Alors que le monde se débat pour essayer de trouver des palliatifs ou de solutions à long terme aux crises actuelles, l’on aurait aimé que dans les îles de la lune, à tous les niveaux, on puisse entreprendre des initiatives pour le renforcement des capacités institutionnelles et humaines en vue de permettre au pays de renforcer durablement un modèle de gouvernance, qui donne à chacun un droit de regard sur les affaires de la cité.

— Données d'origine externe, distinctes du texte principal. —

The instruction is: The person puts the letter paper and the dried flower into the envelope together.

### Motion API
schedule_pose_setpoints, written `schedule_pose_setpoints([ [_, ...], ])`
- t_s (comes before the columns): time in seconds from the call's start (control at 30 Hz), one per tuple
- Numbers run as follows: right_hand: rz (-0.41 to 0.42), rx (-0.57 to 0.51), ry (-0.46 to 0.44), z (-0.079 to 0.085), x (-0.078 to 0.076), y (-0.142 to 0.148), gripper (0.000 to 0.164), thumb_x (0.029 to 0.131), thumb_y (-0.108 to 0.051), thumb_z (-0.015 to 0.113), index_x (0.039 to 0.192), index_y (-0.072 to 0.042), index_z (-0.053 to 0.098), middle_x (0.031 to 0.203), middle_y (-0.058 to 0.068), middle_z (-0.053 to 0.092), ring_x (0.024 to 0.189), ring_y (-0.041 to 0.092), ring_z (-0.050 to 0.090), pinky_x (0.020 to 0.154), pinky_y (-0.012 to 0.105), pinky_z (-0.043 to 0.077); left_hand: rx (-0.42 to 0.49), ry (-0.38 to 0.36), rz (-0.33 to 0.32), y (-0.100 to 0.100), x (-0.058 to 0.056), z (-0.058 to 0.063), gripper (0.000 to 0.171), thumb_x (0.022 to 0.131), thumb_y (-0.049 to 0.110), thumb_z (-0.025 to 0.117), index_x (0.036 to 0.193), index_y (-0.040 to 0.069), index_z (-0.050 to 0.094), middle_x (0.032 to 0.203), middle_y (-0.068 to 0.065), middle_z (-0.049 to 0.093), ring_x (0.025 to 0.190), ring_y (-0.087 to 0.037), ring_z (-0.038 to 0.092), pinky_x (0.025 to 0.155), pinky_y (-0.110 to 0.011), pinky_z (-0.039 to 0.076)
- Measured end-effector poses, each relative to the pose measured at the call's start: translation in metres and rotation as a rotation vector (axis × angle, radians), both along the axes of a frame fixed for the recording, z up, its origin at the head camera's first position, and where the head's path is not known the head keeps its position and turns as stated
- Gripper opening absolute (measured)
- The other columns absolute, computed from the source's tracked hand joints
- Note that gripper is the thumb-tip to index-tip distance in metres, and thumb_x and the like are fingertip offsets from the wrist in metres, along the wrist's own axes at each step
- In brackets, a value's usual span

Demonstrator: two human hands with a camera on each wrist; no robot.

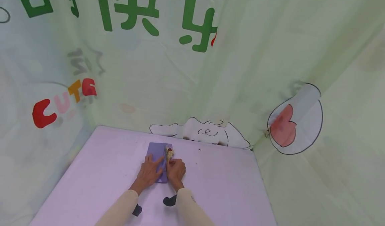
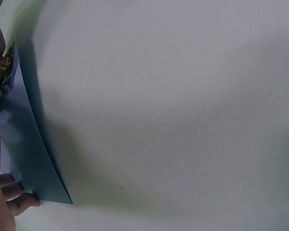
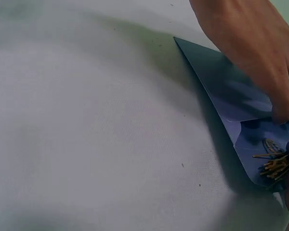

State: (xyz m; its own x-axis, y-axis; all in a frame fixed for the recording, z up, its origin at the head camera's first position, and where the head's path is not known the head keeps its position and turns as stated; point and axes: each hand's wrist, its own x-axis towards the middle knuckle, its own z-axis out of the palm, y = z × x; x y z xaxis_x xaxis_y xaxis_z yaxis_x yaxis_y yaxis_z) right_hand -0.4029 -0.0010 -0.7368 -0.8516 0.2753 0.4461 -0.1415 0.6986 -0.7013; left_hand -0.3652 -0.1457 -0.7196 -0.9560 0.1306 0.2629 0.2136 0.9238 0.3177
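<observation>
A purple paper envelope (image 1: 154, 148) lies on the table under both hands. My left hand (image 1: 148, 172) rests on it with fingers spread, one finger pressing near the pocket's edge in the right wrist view. On the envelope's right side in the head view is a small bunch of dried flowers (image 1: 170, 153), pale with a dark red bit. My right hand (image 1: 176, 170) pinches the bunch by its stems. Cut stem ends (image 3: 276, 166) fan out over the opened flap (image 3: 253, 166) in the right wrist view. In the left wrist view the envelope (image 2: 31, 149) shows only its edge side.
The table (image 1: 222, 179) has a pale lilac cover with a few tiny dark crumbs. Printed cloth curtains (image 1: 168, 85) stand round its back and sides. Two black shapes (image 1: 170, 201) show beside the sleeves, near the forearms.
</observation>
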Motion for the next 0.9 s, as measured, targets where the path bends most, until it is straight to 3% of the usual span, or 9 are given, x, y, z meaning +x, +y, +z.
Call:
schedule_pose_setpoints([
  [0.07, -0.011, 0.017, -0.011, -0.003, 0.001, -0.001, 0.008, 0.08, -0.019, 0.085, 0.075, -0.013, 0.084, 0.062, 0.0, 0.075, 0.058, 0.025, 0.069, 0.055, 0.046, 0.049, -0.014, -0.004, -0.002, 0.001, 0.0, -0.001, 0.054, 0.098, 0.034, 0.074, 0.15, 0.024, 0.067, 0.137, -0.039, 0.053, 0.111, -0.043, 0.057, 0.066, -0.048, 0.056],
  [0.2, -0.005, 0.042, -0.072, 0.011, 0.009, -0.005, 0.008, 0.079, -0.013, 0.09, 0.081, -0.007, 0.085, 0.068, 0.007, 0.077, 0.065, 0.034, 0.073, 0.061, 0.052, 0.054, -0.04, -0.001, 0.001, 0.001, 0.0, 0.001, 0.053, 0.098, 0.036, 0.075, 0.149, 0.025, 0.067, 0.136, -0.037, 0.054, 0.11, -0.041, 0.057, 0.064, -0.046, 0.057],
  [0.33, 0.025, 0.093, -0.064, 0.009, 0.005, -0.007, 0.005, 0.08, -0.015, 0.089, 0.078, -0.012, 0.085, 0.07, 0.005, 0.079, 0.066, 0.033, 0.075, 0.062, 0.054, 0.055, -0.027, 0.006, 0.0, 0.001, 0.001, 0.004, 0.052, 0.098, 0.034, 0.075, 0.149, 0.024, 0.068, 0.134, -0.037, 0.054, 0.107, -0.04, 0.057, 0.062, -0.045, 0.056],
  [0.47, 0.088, 0.116, -0.034, -0.012, -0.007, -0.008, 0.011, 0.084, -0.019, 0.085, 0.073, -0.019, 0.085, 0.066, -0.001, 0.077, 0.06, 0.026, 0.072, 0.057, 0.048, 0.051, -0.003, -0.008, -0.004, 0.0, 0.003, 0.006, 0.053, 0.098, 0.033, 0.074, 0.15, 0.024, 0.067, 0.135, -0.038, 0.053, 0.107, -0.04, 0.056, 0.061, -0.044, 0.055],
  [0.6, 0.147, 0.105, -0.083, -0.037, -0.021, -0.009, 0.012, 0.085, -0.023, 0.084, 0.073, -0.025, 0.086, 0.063, -0.007, 0.074, 0.056, 0.017, 0.066, 0.054, 0.038, 0.047, 0.015, -0.013, -0.01, -0.002, 0.003, 0.006, 0.055, 0.097, 0.032, 0.072, 0.151, 0.024, 0.065, 0.138, -0.038, 0.052, 0.113, -0.043, 0.056, 0.063, -0.045, 0.056],
  [0.9, 0.259, 0.115, -0.165, -0.04, -0.027, -0.01, 0.013, 0.079, -0.013, 0.084, 0.076, -0.025, 0.086, 0.059, -0.012, 0.063, 0.056, 0.007, 0.05, 0.052, 0.029, 0.036, 0.057, -0.025, -0.028, -0.005, 0.001, 0.007, 0.061, 0.099, 0.033, 0.07, 0.158, 0.023, 0.06, 0.139, -0.038, 0.053, 0.117, -0.046, 0.055, 0.065, -0.047, 0.056],
])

Mais tout cela n’est possible, que si chacun de nous, y met du sien et accepte de regarder le monde qui est en face de nous. Un monde interdépendant et qui exige que chacun y apporte sa pierre à l’édifice. Un monde plein d’exigences et qui nous impose des responsabilités accrues, dans la mesure où nous sommes condamnés à nous entendre pour consolider les fondations de notre maison commune. Encore faut-il le vouloir ? C’est la question essentielle. Les débats stériles et autres joutes oratoires dont nous avons le terrible secret, nous ont toujours empêchés d’avoir les pieds sur terre.
Les crises que nous traversons ont toujours eu pour corollaire notre faiblesse sur le plan économique. Des centaines de rapports qui analysent par le menu les causes de notre retard dans beaucoup de domaines pour ne pas dire tous les domaines, ont été rédigés par des consultants nationaux et internationaux et remplissent les tiroirs de nos administrations centrales.
Il nous parait illusoire de vouloir bâtir des stratégies sans tenir compte du concept insulaire de notre pays, non pas pour tomber dans un séparatisme insidieux mais pour innover par exemple au niveau de nos transports tant marines que terrestres. La tendance à la décentralisation de l’autorité et de la responsabilité pour la gestion des affaires publiques qui s’est imposé dans plusieurs parties du monde devrait nous aider à mieux gouverner nos cités.
Mais tout cela exige que la société comorienne dans son ensemble se mette d’accord pour ne pas demander à nos hommes politiques de leur décrocher la lune. Combien d’entre nous sommes convaincus que si un homme politique nous refuse une chose c’est tout simplement qu’il ne le veut pas et non qu’il ne peut pas. C’est aussi cela qui nous laisse sur le bord du chemin. La remise en question des politiques basées sur le clientélisme est un impératif national.
Si on est de la famille, avant d’être du quartier, du village ou de l’île, comment pourra-t-on bâtir une nation, un état impartial et la bonne gouvernance que tout le monde appelle de ses vœux ? Loin de nous, l’idée de couper le comorien de ses racines mais de montrer que le développement ne peut se construire sans l’idée d’une nation et d’un pays.